Work through the entries below and show every line in which "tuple" is found.

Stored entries
####################
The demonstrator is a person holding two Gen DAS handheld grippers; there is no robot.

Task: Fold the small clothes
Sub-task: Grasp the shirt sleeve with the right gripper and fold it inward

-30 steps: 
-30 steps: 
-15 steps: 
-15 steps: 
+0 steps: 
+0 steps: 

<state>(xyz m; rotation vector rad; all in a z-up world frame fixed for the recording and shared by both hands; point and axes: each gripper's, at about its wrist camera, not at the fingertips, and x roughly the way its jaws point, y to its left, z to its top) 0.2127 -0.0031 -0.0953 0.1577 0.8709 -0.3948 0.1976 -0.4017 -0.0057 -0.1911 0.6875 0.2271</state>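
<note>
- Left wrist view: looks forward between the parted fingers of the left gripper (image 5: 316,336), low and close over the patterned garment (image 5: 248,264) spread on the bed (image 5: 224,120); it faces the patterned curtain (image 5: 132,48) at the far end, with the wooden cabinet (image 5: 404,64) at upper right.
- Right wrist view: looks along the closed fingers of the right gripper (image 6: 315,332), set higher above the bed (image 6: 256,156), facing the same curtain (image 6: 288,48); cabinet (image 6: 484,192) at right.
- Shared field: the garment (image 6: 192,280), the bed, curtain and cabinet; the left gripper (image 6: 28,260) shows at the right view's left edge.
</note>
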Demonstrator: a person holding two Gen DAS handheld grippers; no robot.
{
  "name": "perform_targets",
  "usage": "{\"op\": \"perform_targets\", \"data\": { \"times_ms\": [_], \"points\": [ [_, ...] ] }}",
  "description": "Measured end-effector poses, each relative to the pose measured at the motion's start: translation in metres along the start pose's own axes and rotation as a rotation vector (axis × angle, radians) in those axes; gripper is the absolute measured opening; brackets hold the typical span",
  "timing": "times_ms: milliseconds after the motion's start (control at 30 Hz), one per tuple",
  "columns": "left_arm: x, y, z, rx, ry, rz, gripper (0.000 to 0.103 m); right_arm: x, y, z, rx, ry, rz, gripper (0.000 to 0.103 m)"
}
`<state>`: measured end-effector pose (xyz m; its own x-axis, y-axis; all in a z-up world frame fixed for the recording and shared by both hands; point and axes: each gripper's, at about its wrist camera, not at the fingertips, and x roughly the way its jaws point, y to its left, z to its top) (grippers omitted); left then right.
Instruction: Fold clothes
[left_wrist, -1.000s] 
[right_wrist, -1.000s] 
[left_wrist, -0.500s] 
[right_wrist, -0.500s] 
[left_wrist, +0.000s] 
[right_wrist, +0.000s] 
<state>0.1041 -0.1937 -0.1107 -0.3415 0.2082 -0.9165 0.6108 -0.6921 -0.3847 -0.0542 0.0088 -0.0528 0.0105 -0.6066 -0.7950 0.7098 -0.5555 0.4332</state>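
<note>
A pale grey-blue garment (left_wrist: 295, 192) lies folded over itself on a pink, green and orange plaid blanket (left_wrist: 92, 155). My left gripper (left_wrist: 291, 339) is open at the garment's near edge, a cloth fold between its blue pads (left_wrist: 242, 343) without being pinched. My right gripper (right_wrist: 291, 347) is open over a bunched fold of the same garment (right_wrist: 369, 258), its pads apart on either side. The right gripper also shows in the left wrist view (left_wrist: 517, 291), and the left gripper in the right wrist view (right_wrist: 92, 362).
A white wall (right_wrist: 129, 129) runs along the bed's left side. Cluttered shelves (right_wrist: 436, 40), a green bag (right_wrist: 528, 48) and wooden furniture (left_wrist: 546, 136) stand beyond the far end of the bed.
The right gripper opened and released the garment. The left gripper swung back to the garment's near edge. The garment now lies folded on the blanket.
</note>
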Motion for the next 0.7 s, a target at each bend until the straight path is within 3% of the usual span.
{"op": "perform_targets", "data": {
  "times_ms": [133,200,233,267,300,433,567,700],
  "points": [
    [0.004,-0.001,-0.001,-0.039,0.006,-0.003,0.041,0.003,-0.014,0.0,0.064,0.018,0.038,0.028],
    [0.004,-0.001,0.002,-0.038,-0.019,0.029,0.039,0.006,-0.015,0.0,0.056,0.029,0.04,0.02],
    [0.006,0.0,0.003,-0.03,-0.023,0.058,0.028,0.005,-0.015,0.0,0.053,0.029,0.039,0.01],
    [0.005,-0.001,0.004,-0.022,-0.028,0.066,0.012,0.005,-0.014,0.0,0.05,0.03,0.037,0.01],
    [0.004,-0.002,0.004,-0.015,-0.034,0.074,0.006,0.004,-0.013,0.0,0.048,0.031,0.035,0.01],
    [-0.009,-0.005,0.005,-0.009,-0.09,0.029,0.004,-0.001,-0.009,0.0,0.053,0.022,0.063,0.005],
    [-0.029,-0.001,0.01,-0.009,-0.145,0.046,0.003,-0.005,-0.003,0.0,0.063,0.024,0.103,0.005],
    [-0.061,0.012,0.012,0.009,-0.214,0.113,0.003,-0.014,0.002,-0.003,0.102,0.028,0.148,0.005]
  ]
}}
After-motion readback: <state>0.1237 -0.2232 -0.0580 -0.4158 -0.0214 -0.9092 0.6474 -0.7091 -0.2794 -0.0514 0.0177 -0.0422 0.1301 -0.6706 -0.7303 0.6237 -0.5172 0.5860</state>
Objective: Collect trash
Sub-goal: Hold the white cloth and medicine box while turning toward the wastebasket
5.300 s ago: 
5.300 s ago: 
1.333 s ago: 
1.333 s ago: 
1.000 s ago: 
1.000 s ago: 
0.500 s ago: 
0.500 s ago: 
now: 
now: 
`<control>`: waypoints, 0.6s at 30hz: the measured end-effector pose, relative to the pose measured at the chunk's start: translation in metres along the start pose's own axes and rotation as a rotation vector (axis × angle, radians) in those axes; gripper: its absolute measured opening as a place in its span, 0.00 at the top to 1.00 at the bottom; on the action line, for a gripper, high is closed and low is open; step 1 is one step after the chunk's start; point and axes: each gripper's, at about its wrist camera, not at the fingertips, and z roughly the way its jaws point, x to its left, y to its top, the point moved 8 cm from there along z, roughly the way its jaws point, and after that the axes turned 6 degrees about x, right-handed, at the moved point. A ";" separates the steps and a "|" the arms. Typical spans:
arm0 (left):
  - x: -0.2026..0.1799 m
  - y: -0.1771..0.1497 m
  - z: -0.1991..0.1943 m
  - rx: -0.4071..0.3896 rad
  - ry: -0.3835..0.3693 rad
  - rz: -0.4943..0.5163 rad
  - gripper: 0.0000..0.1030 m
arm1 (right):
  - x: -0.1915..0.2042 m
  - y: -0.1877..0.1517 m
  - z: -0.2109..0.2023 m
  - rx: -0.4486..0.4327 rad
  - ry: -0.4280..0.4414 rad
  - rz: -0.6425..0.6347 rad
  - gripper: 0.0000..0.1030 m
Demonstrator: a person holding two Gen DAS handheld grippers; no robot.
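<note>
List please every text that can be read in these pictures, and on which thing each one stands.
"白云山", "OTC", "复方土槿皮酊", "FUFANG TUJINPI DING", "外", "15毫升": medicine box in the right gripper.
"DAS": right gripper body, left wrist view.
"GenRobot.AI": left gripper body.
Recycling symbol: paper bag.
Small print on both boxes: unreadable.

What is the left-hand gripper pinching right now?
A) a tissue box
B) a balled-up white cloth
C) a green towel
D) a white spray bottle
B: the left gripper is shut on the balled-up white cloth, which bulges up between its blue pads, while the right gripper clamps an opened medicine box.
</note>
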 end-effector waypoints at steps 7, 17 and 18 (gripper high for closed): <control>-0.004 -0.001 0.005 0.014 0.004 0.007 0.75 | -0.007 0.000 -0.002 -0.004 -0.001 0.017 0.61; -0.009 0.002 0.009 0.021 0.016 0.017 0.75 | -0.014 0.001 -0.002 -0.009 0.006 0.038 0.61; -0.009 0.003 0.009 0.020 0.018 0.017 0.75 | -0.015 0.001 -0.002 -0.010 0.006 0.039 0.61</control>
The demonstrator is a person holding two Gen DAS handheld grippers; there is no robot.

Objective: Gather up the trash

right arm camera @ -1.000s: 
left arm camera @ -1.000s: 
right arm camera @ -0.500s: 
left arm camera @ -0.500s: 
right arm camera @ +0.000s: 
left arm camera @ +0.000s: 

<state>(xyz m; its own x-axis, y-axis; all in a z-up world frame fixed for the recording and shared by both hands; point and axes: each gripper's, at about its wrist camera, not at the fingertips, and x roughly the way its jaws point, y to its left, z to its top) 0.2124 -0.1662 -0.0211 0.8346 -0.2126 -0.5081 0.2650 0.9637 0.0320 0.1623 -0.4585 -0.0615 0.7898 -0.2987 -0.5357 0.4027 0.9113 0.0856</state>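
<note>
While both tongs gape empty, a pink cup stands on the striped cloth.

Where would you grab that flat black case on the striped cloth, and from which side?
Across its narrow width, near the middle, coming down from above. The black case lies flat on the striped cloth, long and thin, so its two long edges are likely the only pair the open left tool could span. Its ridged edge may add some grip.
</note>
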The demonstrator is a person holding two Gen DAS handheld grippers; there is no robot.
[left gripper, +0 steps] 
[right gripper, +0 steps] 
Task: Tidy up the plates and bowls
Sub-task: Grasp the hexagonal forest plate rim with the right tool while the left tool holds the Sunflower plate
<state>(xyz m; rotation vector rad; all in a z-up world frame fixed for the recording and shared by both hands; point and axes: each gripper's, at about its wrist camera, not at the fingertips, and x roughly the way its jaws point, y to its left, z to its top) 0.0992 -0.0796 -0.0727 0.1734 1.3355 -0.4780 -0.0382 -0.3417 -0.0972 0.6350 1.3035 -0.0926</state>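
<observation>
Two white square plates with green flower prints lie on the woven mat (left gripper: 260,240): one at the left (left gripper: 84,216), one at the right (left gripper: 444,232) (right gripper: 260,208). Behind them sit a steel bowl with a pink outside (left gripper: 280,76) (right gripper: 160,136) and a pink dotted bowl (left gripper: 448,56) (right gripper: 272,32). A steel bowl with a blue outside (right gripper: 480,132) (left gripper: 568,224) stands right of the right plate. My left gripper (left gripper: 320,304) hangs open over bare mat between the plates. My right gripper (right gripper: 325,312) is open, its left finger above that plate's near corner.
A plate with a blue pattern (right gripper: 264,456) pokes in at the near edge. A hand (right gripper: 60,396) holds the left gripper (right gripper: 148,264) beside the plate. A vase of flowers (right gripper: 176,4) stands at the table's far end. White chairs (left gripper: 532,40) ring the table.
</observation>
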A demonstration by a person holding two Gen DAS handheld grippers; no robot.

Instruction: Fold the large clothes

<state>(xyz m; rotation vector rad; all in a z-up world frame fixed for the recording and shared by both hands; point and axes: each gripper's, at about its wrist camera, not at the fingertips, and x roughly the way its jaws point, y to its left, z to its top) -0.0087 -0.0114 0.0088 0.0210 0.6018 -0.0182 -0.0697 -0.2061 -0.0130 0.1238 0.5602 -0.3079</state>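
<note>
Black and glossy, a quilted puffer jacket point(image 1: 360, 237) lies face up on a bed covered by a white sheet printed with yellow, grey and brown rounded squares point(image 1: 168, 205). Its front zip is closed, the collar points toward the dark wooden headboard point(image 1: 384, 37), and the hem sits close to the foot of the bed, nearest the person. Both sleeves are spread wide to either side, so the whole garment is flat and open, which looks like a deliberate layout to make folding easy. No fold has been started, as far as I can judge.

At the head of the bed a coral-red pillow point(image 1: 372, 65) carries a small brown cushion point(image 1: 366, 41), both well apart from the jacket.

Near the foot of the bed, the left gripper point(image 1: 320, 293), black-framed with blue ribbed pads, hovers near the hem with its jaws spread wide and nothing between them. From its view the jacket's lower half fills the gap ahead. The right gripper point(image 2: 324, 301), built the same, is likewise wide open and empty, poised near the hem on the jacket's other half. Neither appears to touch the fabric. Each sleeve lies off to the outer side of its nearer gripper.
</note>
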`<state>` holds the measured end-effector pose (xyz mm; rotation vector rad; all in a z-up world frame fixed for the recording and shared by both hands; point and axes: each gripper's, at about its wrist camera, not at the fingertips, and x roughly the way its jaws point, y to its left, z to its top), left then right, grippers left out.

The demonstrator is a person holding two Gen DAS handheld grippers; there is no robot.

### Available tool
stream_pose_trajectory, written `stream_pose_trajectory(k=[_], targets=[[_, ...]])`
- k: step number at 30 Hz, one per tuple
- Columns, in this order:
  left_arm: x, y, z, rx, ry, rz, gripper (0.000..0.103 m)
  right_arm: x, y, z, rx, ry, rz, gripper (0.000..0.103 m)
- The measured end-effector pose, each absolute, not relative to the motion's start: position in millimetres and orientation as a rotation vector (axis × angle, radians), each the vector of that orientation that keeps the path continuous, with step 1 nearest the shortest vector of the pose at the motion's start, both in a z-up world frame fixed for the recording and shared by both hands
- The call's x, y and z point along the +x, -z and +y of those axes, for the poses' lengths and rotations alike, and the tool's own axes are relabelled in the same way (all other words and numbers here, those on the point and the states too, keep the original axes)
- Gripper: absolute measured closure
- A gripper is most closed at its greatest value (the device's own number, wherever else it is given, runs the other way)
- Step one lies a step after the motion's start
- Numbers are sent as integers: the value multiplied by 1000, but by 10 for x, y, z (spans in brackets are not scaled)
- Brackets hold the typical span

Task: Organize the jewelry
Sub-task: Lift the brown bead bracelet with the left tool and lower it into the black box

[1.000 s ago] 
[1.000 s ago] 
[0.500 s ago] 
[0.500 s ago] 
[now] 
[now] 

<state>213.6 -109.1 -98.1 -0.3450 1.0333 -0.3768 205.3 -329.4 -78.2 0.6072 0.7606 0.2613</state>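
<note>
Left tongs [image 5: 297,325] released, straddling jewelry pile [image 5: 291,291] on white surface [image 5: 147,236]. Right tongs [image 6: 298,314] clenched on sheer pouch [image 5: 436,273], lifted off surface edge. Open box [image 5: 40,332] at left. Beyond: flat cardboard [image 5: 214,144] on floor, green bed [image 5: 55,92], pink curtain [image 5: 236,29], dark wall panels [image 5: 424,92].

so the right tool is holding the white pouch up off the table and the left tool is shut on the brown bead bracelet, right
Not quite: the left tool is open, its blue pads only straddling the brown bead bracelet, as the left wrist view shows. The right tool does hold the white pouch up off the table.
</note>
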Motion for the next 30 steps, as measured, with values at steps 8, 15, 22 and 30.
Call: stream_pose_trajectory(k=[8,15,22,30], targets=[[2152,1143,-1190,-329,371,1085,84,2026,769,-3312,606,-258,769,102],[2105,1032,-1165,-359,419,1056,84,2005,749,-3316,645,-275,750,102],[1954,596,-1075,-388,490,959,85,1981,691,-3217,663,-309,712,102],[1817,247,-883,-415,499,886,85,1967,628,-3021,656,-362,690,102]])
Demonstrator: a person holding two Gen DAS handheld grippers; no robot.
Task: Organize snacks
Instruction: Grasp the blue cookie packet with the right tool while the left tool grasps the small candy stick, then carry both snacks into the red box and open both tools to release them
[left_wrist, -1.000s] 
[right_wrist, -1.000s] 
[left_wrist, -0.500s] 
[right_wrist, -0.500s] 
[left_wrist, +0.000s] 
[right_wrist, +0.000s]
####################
Result for this task -
  "timing": "times_ms: milliseconds after the motion's start (control at 30 Hz), one per tuple",
- k: step number at 30 Hz, one per tuple

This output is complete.